I have a friend who stayed in it for two years after her husband cheated. In her situation, it really was love that motivated her to try for so long. She wanted to make it work.... but in the end, her husband couldn't regain her trust.

You know, in talking to her and comparing our experiences, my husband did everything right, and hers did everything wrong. My husband opened the door to my cage. He reassured me at every turn. He would've done ANYTHING to make it right and make me happy again, even if that meant letting me go.

My friend's husband was truly sorry too, much as my own husband was. He's not a bad guy, in fact... he's a pretty nice guy. But somewhere in the back of his mind my friend felt like he EXPECTED her to forgive him, as if forgiveness was owed to him somehow. And it wasn't. He broke his vows and exposed her to potential STDs in the process. If she wanted to end the marriage, she had an absolute right to do so. But even so, she gave him the opportunity to make it right. He had a chance to put her first in his life, to prioritize her need for reassurance, and to make her feel loved.
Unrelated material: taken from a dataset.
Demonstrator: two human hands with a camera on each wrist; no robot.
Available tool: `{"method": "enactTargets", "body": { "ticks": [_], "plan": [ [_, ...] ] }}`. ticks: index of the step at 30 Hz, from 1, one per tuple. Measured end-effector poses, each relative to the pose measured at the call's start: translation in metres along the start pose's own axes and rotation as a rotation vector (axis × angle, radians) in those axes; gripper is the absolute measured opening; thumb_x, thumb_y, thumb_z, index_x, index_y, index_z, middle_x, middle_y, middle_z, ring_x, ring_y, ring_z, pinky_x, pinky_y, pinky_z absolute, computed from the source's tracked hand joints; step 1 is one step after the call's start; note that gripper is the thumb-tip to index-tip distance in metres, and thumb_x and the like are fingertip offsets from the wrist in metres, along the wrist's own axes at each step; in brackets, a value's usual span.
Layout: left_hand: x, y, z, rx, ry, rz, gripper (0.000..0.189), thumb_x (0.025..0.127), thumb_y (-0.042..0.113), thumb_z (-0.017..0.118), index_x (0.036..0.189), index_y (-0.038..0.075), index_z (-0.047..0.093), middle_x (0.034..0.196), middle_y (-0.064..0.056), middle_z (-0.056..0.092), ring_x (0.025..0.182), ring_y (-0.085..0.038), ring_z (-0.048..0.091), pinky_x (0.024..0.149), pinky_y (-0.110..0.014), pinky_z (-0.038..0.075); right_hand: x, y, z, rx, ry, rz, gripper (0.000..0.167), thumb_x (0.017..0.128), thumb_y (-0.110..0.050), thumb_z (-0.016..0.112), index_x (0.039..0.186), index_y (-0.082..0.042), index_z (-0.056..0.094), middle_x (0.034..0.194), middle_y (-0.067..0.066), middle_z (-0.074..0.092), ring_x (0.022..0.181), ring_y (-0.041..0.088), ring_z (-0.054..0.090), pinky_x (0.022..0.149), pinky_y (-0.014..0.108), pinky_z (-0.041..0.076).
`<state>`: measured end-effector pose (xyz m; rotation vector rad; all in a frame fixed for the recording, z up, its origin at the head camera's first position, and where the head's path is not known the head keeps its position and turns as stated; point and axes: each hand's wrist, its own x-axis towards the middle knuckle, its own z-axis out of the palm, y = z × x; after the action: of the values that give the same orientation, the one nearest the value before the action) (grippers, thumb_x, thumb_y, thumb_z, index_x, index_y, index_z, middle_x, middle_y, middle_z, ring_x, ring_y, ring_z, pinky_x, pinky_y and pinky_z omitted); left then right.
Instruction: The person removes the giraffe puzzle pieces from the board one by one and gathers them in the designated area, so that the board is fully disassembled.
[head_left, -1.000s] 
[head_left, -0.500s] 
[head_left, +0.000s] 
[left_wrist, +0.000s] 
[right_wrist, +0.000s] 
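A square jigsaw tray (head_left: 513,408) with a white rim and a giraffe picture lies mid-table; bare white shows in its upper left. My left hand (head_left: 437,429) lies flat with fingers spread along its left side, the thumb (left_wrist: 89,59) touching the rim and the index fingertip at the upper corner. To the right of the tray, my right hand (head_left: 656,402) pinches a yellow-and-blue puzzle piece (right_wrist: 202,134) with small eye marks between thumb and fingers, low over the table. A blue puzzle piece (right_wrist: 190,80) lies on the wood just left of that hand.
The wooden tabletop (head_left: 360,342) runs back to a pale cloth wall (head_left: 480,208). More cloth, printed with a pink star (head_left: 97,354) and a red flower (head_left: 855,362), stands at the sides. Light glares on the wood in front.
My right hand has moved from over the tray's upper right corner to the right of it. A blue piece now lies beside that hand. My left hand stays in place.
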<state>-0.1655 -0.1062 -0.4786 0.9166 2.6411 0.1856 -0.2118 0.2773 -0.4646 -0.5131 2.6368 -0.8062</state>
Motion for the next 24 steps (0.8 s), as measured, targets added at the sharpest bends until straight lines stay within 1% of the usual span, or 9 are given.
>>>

But in the end, I think maybe he was so wrapped up in his own emotional pain that he couldn't really focus his attention on hers.

I don't think we can assume that Viking has fallen into the same pitfall of 'entitlement to forgiveness' that my friend's husband fell into. But on the other hand, I don't think we can assume he hasn't either. As a potential hazard, I just think maybe it's something for him to be mindful of.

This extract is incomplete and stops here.